10. Sezgi nasıl çalışır?

Pek çok kez, prensipte yeterli kanıta sahip olmadığımız ve aslında mantıklı veya rasyonel bir seyir izlemeyen bir şeyden makul ölçüde emin olma duygusuna sahibiz. Bu duyum, bu rasyonel olmayan bilgi, sezgiyi dediklerimizdir. .

Sezginin, sezginin çevrede mevcut olan bilinçdışı algılayıştan kaynaklandığını ya da deneyimlerin birikimi ile ortaya çıktığını gösteren bazı teoriler başlatılmış olsa da, bu kapasitenin nasıl çalıştığını gösteren açık bir temel bulunmamaktadır. .

11. Ruhsal bozukluklar neden ortaya çıkıyor?

Psikolojinin en göze çarpan alanlarından biri, zihinsel problemlerin ve bozuklukların varlığıyla ilgilenen kişidir. . Bu sorunların kaynağı çok farklı nedenlere sahip olabilir, sık sık, gelişme boyunca somut durumların deneyimlerinden sonra ortaya çıkan biyolojik bir yatkınlık vardır.
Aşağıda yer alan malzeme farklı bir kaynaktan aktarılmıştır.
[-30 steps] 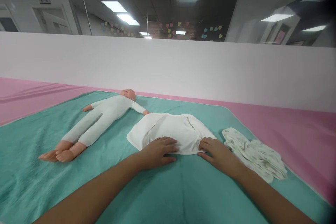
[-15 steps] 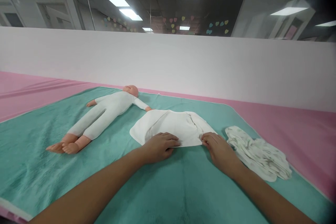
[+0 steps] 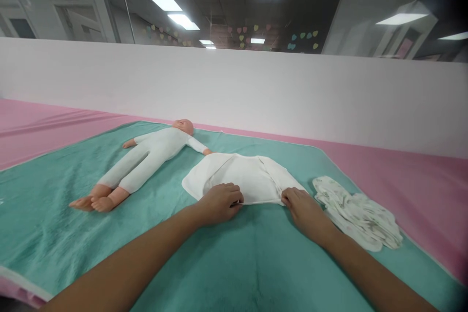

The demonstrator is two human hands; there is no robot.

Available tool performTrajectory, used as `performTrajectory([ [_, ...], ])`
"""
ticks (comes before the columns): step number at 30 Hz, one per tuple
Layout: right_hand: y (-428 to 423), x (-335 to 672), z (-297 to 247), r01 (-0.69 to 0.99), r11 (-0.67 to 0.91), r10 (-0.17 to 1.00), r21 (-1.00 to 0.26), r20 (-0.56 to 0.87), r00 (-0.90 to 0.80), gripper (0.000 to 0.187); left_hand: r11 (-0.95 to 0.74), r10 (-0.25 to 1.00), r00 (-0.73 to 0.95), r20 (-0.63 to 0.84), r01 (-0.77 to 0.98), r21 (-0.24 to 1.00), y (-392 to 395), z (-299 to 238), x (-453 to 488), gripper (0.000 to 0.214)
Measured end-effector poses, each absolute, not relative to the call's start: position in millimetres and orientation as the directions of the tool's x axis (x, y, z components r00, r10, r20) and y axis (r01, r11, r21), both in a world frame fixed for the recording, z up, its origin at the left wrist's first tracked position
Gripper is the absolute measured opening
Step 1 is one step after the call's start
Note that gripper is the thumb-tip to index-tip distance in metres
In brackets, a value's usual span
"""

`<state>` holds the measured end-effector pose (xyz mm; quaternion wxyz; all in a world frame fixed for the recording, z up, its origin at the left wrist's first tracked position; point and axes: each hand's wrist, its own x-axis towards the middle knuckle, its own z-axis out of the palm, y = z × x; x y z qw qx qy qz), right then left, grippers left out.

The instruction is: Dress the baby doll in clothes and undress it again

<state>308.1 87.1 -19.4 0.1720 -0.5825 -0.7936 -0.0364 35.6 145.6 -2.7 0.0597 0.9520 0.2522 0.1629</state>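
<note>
A white baby garment (image 3: 244, 179) lies spread on the green towel in front of me, with slanting seams or folds on both sides. My left hand (image 3: 221, 203) is closed at its near edge, fingers curled over the cloth, left of the middle. At the near right corner, my right hand (image 3: 302, 209) pinches the same edge between thumb and fingers. The fingertips of both hands are partly hidden. Between the hands, the hem runs nearly straight.
A baby doll (image 3: 157, 151) in a white suit lies on its back at the left, one hand touching the garment's far edge. A crumpled patterned cloth (image 3: 360, 214) sits at the right. The green towel (image 3: 219, 268) covers a pink sheet (image 3: 420, 190); a white wall (image 3: 234, 90) stands behind.
My left hand has shifted slightly left along the near edge, its fingers now curled in more. The right hand stays at the corner, and the hem between them looks straighter.
</note>
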Motion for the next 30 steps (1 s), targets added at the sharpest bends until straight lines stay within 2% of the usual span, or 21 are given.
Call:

Ancak, bazen onları tetikleyen şeyleri görebilmemize rağmen, görünüşlerini ve onları zorlaştıran diğerlerini (örneğin kişilik, inançlar, deneyimler ya da fizyolojik anayasalar) ve bizlere sahip olduğumuz gerçeğe rağmen; Hastaların iyileşmesine yardımcı olacak çeşitli teknikler ve prosedürler, neden bazılarında ve bazılarında neden ortaya çıkmadığı henüz net değildir.

12. Eşzamanlılık nasıl çalışır?

Eşzamanlılık kavramı, Jung tarafından, olası bir nedensel ilişkiye sahip olmadan, sanki birbirleriyle ilişkiliymiş gibi birbirine bağlı bir şekilde gerçekleşen durumlara atıfta bulunmak amacıyla yaratılmıştır. Bu ilişkinin gözlemci için anlamı ve anlamı vardır, ancak şansın sonucu gibi görünmektedir.

Örneğin, bir an önce düşündüğünüz biriyle sokakta olmak ya da ertesi gün kayıtsızca görünen somut bir uyaran hayal etmek. Bununla birlikte, psikoloji henüz bu kavramın anlamını ve işleyişini belirleyememiştir.


Evrim, Her Şeyin Teorisi Değildir! (Nisan 2024).